Such a construction provides a number of advantages over prior art systems such as those identified above. The use of plural conduits which may be connected in parallel for independent operation allows the use of smaller conduits without sacrificing efficiency to increased pressure drop. The use of smaller conduits minimizes the working fluid inventory within the boiler to thereby improve start up and control response. The use of smaller conduits also provides a weight savings in that wall thickness of the conduits can be substantially reduced.

Control response is also improved because of the ability to individually control a plurality of conduits as power needs require.

An exemplary embodiment of the invention further contemplates that the coils be helixes and that the convolutions be in non contacting relation with each other to allow oxidation of fuel in the chamber in contact with substantially the entire periphery of the respective heat exchange sections of the conduits. This feature improves heat transfer to maximize efficiency of operation. This feature also assures that the convolutions are spaced from each other sufficiently to prevent contact between adjacent convolutions as a result of vibration or the like during operation of the boiler. Consequently, noise generation is reduced.

Preferably, the diameter of the coils is substantially less than the diameter of the chamber, which is cylindrical, such that the convolutions are substantially spaced from the wall of the chamber and out of contact therewith, again for the purpose of minimizing noise generation. A preferred embodiment contemplates the use of coil forms or supports on the interior wall of the housing which mount the coils in the chamber in the desired relation.

In a highly preferred embodiment, the controlling means comprise control valves at the inlets of the conduits which are independently operable.

Other objects and advantages will become apparent from the following specification taken in connection with the accompanying drawings.

DESCRIPTION OF THE DRAWINGS

FIG. 1 is a schematic of a torpedo propulsion system made according to the invention;

FIG. 2 is a sectional view of a boiler employed in the system;

FIG. 3 is an end view of the boiler.

DESCRIPTION OF THE PREFERRED EMBODIMENT

An exemplary embodiment of a boiler made according to the invention and a system employing the same is illustrated in the drawings and will be described herein as a propulsion source for a torpedo. However, it will be appreciated that the same may be utilized for other purposes as, for example, a power generating system capable of rapid start up.

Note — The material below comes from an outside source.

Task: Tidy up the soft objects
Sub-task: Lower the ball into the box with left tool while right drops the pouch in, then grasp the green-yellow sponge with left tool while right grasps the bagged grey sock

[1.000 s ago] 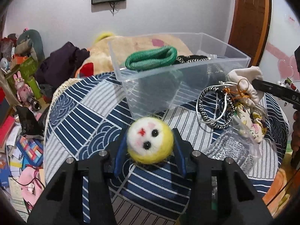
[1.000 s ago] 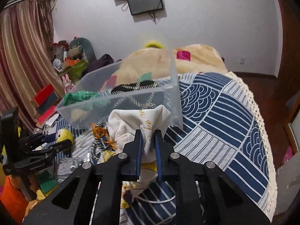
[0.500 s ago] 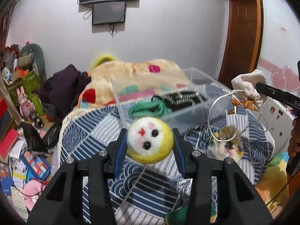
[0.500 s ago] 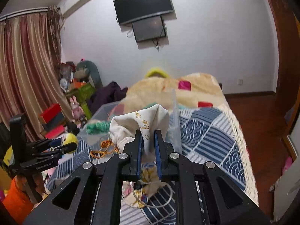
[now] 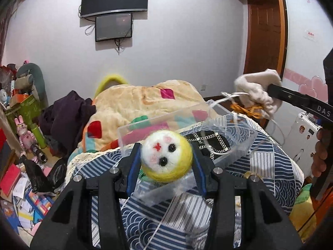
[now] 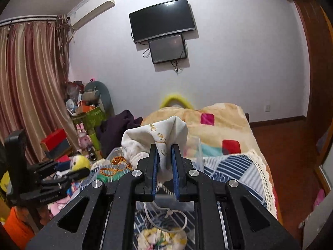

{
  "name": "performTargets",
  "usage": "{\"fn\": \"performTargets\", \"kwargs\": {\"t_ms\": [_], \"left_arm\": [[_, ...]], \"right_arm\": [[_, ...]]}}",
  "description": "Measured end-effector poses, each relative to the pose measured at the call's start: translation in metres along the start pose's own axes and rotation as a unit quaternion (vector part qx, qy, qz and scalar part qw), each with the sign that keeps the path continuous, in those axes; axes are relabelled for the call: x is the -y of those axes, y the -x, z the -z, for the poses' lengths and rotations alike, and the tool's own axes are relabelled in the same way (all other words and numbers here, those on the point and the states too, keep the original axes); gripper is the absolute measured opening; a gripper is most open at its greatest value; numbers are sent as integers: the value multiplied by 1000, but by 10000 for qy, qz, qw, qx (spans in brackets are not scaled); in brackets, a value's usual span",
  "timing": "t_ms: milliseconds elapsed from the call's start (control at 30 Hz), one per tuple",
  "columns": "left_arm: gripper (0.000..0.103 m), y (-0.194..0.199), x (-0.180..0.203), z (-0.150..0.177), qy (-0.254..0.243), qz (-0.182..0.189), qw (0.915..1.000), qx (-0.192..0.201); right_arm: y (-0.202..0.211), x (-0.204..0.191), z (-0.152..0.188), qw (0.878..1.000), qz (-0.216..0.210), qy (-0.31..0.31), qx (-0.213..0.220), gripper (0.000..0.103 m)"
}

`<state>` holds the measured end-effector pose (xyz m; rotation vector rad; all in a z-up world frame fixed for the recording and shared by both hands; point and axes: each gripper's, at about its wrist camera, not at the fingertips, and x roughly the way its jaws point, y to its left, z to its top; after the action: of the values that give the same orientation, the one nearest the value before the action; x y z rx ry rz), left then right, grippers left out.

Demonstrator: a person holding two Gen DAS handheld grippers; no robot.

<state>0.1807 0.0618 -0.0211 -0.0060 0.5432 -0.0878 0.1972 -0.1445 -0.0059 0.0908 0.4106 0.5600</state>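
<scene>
My left gripper point(image 5: 166, 162) is shut on a round yellow-and-white felt ball with a face point(image 5: 166, 158) and holds it over the near edge of the clear plastic bin point(image 5: 166, 118). The ball and left gripper also show at the left of the right wrist view point(image 6: 80, 163). My right gripper point(image 6: 164, 158) is shut on a white cloth pouch point(image 6: 154, 139) with gold lettering, raised above the bin. An orange cord point(image 6: 114, 165) and white strings point(image 6: 166, 216) hang from the pouch. The pouch shows in the left wrist view point(image 5: 256, 91) at upper right.
The bin stands on a round table with a blue patterned cloth point(image 5: 270, 166) and holds a black-and-white chain item point(image 5: 210, 139). A bed with a beige blanket point(image 6: 218, 123) lies behind. Cluttered toys and boxes point(image 5: 22, 129) fill the floor at left. A wooden door point(image 5: 264, 41) is at right.
Both grippers have risen and tilted up, the left carrying the felt ball over the bin's edge and the right lifting the pouch with its dangling cords higher above the bin.
</scene>
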Motion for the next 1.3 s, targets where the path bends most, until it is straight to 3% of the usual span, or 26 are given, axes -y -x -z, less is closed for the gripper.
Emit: {"fn": "performTargets", "kwargs": {"t_ms": [233,567,767,900,967,1167,1300], "left_arm": [[46,-36,9,-6,136,277,9990,-324],[46,-82,21,-1,-15,194,9964,-831],[46,-90,22,4,-116,117,9952,-969],[53,-86,26,5,-229,94,9952,-945],[61,-83,28,5,-277,107,9955,-896],[64,-66,30,4,-309,58,9966,-756],[75,-47,28,6,-270,8,9978,-610]], "right_arm": [[-27,-4,2,9997,138,66,-198,11],[-70,5,23,9934,229,100,-1117,11],[-78,2,29,9889,216,315,-1434,11],[-79,-3,30,9872,216,439,-1518,12],[-77,-4,29,9865,239,463,-1554,17],[-59,-5,25,9892,286,498,-1346,46],[-36,-7,21,9921,319,573,-1068,60]]}}
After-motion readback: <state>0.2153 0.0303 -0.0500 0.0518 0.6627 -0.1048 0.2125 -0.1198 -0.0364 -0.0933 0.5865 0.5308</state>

In any event, the system includes a boiler generally designated 10, containing metallic lithium. The boiler 10 is in the form of a generally cylindrical housing 12 having an interior cylindrical wall 14 and opposed end walls 16 and 18.

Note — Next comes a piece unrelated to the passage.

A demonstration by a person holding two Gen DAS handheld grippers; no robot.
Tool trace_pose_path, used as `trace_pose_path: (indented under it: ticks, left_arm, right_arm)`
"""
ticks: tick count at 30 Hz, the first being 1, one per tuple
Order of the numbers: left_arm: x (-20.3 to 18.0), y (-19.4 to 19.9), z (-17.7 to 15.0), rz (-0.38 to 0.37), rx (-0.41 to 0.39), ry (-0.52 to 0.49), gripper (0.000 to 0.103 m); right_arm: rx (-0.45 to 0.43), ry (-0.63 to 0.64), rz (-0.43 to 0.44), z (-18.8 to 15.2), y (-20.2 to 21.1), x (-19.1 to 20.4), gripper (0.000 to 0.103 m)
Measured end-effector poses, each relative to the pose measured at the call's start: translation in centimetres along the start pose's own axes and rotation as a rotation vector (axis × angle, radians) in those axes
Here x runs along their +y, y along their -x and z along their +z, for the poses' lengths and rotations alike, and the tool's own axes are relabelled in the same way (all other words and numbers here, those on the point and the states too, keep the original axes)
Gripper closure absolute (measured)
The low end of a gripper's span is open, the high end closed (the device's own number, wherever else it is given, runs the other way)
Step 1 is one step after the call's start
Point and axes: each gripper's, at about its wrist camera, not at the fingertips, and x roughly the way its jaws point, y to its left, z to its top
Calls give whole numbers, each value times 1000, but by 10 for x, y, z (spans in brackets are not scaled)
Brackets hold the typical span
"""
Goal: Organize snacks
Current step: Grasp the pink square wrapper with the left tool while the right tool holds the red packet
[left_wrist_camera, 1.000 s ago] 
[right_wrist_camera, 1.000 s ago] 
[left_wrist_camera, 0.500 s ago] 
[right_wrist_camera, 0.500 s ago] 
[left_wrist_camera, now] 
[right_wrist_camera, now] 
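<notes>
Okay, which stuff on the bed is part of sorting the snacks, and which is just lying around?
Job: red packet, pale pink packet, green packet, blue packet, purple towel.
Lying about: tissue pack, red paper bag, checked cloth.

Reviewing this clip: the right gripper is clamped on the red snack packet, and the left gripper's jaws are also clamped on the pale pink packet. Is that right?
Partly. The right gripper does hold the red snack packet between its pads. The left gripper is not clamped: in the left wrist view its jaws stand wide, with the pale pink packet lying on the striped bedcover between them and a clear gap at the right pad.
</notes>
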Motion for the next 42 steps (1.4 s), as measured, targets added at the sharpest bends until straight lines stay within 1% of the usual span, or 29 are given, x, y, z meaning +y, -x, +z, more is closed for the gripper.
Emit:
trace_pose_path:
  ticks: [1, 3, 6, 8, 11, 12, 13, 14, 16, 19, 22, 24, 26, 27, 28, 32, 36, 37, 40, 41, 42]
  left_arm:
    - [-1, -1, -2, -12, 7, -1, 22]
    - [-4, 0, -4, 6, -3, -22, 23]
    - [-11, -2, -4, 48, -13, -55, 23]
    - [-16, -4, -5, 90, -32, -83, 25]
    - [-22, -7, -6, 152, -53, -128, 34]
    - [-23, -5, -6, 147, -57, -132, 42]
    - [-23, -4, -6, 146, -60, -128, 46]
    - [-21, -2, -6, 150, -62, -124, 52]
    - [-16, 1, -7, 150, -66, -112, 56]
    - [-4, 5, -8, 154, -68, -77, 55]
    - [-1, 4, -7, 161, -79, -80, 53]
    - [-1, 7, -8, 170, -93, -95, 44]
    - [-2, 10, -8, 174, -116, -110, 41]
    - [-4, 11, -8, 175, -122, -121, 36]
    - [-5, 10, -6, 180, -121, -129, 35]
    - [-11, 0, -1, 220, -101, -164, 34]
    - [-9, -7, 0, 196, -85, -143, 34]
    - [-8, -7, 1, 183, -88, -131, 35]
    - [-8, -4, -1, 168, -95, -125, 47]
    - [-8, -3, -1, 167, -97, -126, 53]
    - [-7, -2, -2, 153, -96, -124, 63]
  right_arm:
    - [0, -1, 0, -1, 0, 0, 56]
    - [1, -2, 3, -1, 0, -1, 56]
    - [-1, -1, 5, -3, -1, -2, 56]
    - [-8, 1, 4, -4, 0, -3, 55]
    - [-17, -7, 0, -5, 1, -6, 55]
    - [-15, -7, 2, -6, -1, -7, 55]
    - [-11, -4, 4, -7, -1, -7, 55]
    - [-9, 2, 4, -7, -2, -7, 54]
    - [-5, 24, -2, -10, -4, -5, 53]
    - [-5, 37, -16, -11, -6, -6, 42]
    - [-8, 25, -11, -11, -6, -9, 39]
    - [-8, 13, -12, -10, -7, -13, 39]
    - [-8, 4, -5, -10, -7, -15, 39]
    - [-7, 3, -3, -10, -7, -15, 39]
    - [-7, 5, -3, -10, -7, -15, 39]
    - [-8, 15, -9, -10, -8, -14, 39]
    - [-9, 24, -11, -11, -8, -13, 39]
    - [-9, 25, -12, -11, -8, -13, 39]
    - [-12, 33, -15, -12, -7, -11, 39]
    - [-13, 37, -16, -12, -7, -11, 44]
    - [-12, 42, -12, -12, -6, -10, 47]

As best seen in FIG. 2, located within the end wall 16 is an oxidant injector 20 which may be utilized to inject sulfur hexafluoride for the purpose of participating in an oxidation reaction with the metallic lithium to generate heat.

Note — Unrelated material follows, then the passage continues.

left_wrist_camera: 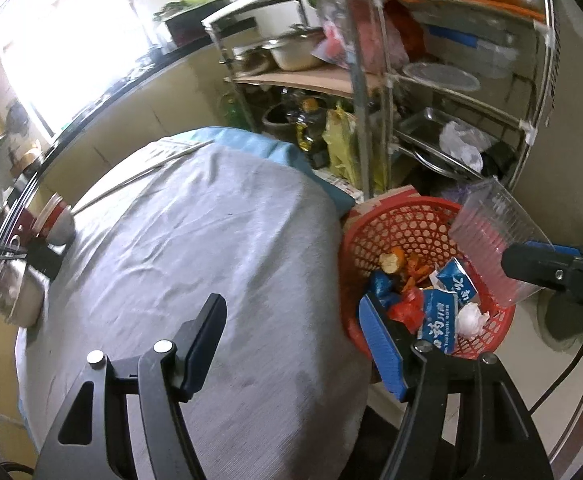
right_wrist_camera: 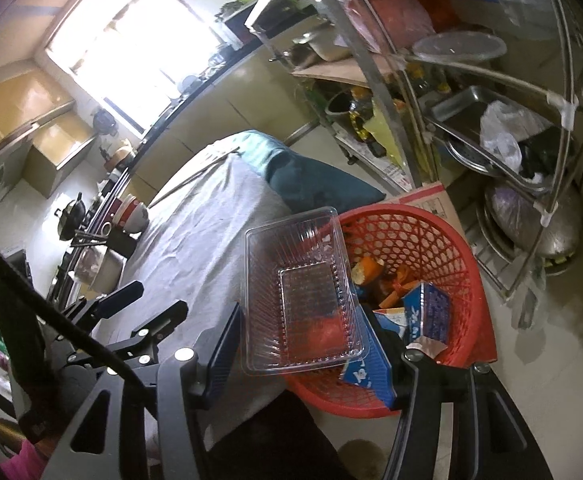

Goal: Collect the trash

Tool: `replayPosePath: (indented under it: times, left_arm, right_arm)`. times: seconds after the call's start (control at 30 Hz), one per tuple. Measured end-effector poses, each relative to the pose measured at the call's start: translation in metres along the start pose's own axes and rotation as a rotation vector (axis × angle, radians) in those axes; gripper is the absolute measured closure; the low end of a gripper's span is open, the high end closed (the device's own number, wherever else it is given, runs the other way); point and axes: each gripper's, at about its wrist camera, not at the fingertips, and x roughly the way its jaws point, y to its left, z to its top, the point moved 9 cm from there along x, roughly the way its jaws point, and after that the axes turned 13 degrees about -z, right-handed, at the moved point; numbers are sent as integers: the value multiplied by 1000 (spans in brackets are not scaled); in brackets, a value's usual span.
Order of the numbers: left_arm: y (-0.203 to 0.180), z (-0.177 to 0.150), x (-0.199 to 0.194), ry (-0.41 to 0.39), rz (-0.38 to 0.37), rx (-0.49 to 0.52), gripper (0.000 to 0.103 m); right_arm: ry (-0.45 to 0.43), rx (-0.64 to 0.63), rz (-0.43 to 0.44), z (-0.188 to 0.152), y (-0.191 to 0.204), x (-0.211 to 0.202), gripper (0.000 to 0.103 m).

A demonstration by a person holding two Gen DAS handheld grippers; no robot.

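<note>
right wrist view: clear plastic tray [right_wrist_camera: 303,292], light, flimsy, slick, is pinched at its side walls by right tool [right_wrist_camera: 299,344] above red basket [right_wrist_camera: 443,232]; left tool [left_wrist_camera: 291,344] spread, empty.

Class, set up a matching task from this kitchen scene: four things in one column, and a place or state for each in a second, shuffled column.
1. clear plastic tray
2. red basket
3. toothpaste box
4. left claw

a. lying among the trash
b. open, holding nothing
c. gripped in the right claw
d. beside the grey-covered table

Pairs: 1-c, 2-d, 3-a, 4-b
</note>
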Motion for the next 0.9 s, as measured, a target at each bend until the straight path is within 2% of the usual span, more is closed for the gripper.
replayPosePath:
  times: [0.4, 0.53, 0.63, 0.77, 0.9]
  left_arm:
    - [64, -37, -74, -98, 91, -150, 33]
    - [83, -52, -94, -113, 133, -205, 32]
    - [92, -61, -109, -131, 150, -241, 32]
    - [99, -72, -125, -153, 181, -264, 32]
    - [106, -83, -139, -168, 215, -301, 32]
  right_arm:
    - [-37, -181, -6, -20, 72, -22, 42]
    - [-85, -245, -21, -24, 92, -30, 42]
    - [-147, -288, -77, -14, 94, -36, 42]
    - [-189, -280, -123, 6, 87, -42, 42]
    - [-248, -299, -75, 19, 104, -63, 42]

The boiler includes internal provision for the flow of working fluid. As best seen in FIG. 2, four helical conduits are located within a chamber 21 defined by the walls 14, 16 and 18. A first such conduit is designated 22; a second designated 24; a third designated 26 and a fourth designated 28. It will be observed that adjacent convolutions of the conduits 22, 24, 26 and 28 are interleaved with each other in alternating fashion and are spaced from one another in non contacting relationship. A plurality of coil forms are utilized to support the various convolutions in this manner. One such coil form is illustrated in FIG. 2 and includes an axially extending arm 30 having radially inwardly opening notches 32 receiving the convolutions of the conduits 22, 24, 26 and 28. The ends of the arm 30 include integral legs 34 which are secured to the wall 14 of the chamber 21. As seen in FIG. 3, plurality of the coil forms may be distributed at regular intervals about the internal circumference of the chamber 21.

It will be appreciated from FIG. 2 that adjacent convolutions of the conduits 22, 24, 26 and 28 are maintained in non contacting relation by the coil forms, for the purposes mentioned previously, namely, to permit oxidation of the fuel about the entire periphery of each conduit and to prevent noise generating contact between adjacent convolutions in the event of vibration during operation of the boiler.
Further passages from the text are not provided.